Work to be completed:
Make an exact copy of the records, dropping all pictures.

** Opening Records to use block **

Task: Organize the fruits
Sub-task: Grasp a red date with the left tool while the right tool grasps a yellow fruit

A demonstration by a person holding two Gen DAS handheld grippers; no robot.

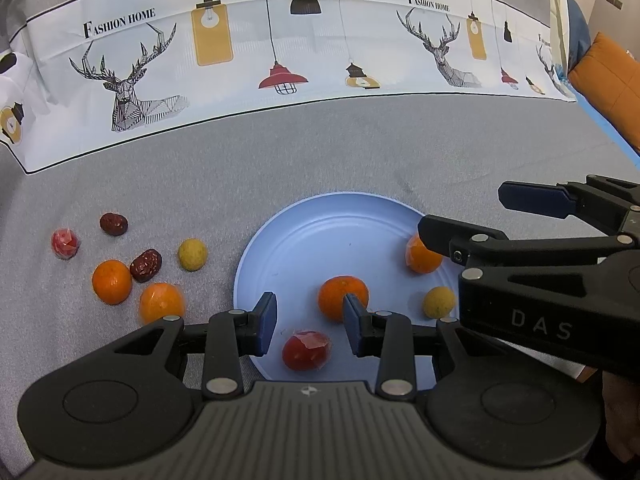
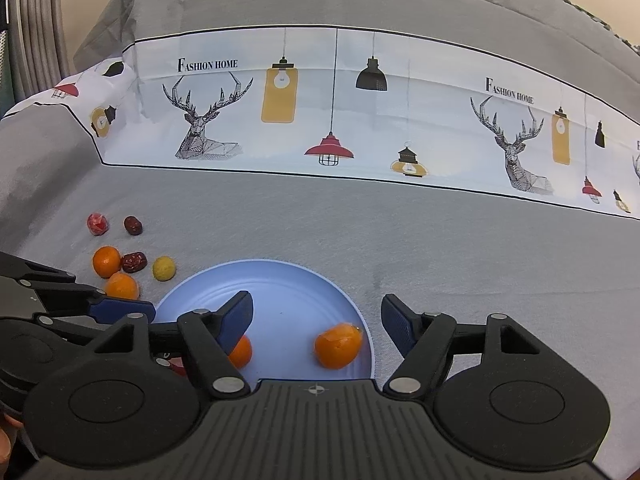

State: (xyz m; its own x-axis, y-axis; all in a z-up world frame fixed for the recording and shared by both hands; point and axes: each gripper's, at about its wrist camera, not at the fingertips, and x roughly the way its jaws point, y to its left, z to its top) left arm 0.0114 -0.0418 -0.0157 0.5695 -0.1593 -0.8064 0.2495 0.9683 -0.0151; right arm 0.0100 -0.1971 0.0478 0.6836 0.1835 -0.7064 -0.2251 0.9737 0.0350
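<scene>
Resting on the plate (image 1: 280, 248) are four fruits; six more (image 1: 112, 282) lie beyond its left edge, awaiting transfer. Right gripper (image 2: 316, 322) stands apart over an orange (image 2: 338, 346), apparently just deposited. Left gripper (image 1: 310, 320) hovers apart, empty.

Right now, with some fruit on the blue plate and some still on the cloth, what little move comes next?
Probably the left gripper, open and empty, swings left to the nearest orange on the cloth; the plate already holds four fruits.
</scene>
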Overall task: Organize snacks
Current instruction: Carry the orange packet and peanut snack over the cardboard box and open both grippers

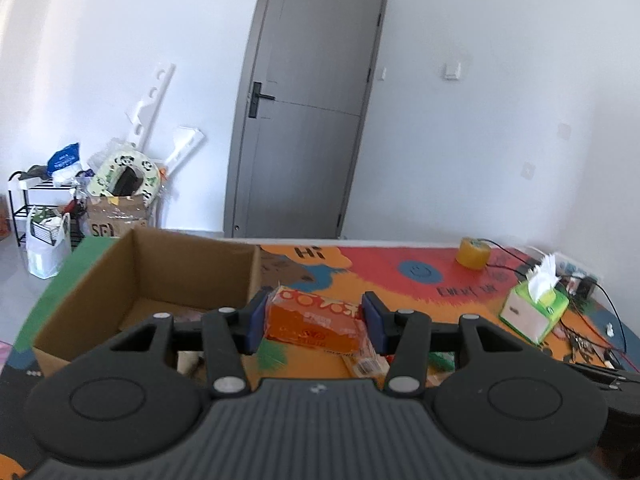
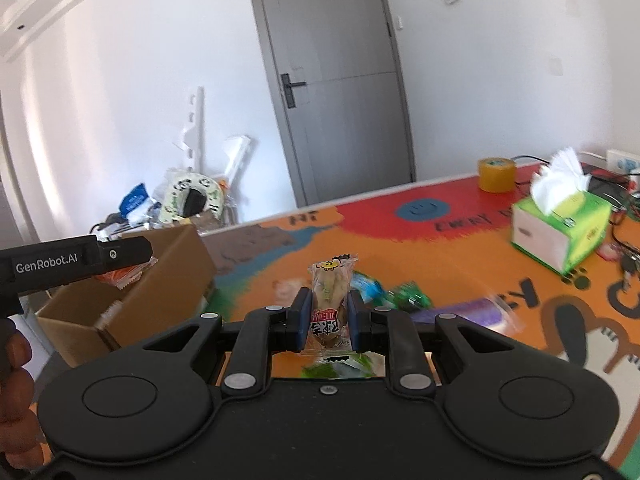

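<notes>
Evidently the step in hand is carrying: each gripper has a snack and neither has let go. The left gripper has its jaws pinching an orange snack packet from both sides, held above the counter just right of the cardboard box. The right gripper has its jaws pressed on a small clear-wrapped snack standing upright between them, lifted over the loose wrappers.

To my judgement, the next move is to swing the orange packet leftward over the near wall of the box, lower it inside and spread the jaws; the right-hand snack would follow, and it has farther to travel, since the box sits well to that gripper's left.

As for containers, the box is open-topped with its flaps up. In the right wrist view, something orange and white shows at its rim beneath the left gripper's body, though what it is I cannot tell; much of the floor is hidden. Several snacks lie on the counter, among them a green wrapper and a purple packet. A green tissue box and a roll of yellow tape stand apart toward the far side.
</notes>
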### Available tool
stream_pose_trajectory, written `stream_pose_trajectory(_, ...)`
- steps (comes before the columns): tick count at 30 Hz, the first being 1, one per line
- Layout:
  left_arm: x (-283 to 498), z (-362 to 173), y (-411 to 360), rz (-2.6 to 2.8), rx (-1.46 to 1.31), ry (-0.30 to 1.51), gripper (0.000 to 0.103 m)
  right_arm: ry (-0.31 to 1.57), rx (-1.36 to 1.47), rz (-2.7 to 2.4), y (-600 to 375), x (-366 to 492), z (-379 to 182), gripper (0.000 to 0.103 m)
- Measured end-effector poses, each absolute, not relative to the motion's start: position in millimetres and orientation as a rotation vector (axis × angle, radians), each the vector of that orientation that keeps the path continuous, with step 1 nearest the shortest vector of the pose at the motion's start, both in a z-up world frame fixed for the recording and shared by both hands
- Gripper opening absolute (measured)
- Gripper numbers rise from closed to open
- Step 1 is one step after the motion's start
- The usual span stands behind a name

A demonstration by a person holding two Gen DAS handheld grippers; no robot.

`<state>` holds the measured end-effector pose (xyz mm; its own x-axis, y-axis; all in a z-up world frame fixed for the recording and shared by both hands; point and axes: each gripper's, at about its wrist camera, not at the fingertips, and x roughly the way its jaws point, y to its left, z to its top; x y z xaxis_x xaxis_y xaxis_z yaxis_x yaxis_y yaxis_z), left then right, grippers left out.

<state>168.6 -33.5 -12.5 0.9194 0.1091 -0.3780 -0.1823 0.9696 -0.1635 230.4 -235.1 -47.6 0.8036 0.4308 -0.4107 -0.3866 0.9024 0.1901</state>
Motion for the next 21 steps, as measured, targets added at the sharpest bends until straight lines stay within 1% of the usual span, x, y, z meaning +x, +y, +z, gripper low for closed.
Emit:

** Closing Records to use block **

Answer to the exercise:
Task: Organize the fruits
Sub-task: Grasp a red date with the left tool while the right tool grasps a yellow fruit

A demonstration by a person holding two Gen DAS handheld grippers; no robot.


State: (xyz m; its own x-axis, y-axis; all in a z-up world frame fixed for the recording and shared by both hands; point and axes: each gripper's, at about its wrist camera, not at the fingertips, and x roughly the way its jaws point, y to its left, z to its top) left arm 0.0114 -0.0418 -0.0157 0.5695 -0.1593 -0.8064 0.2495 0.9683 -0.0151; right arm 0.0100 -0.1971 0.0478 0.6836 0.1835 -0.7064 -0.2251 0.9737 0.0350
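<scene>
Resting on the plate (image 1: 280, 248) are four fruits; six more (image 1: 112, 282) lie beyond its left edge, awaiting transfer. Right gripper (image 2: 316, 322) stands apart over an orange (image 2: 338, 346), apparently just deposited. Left gripper (image 1: 310, 320) hovers apart, empty.

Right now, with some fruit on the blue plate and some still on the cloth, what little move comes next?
Probably the left gripper, open and empty, swings left to the nearest orange on the cloth; the plate already holds four fruits.
</scene>
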Overall task: Organize snacks
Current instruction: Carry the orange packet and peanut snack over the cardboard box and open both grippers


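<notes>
Evidently the step in hand is carrying: each gripper has a snack and neither has let go. The left gripper has its jaws pinching an orange snack packet from both sides, held above the counter just right of the cardboard box. The right gripper has its jaws pressed on a small clear-wrapped snack standing upright between them, lifted over the loose wrappers.

To my judgement, the next move is to swing the orange packet leftward over the near wall of the box, lower it inside and spread the jaws; the right-hand snack would follow, and it has farther to travel, since the box sits well to that gripper's left.

As for containers, the box is open-topped with its flaps up. In the right wrist view, something orange and white shows at its rim beneath the left gripper's body, though what it is I cannot tell; much of the floor is hidden. Several snacks lie on the counter, among them a green wrapper and a purple packet. A green tissue box and a roll of yellow tape stand apart toward the far side.
</notes>
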### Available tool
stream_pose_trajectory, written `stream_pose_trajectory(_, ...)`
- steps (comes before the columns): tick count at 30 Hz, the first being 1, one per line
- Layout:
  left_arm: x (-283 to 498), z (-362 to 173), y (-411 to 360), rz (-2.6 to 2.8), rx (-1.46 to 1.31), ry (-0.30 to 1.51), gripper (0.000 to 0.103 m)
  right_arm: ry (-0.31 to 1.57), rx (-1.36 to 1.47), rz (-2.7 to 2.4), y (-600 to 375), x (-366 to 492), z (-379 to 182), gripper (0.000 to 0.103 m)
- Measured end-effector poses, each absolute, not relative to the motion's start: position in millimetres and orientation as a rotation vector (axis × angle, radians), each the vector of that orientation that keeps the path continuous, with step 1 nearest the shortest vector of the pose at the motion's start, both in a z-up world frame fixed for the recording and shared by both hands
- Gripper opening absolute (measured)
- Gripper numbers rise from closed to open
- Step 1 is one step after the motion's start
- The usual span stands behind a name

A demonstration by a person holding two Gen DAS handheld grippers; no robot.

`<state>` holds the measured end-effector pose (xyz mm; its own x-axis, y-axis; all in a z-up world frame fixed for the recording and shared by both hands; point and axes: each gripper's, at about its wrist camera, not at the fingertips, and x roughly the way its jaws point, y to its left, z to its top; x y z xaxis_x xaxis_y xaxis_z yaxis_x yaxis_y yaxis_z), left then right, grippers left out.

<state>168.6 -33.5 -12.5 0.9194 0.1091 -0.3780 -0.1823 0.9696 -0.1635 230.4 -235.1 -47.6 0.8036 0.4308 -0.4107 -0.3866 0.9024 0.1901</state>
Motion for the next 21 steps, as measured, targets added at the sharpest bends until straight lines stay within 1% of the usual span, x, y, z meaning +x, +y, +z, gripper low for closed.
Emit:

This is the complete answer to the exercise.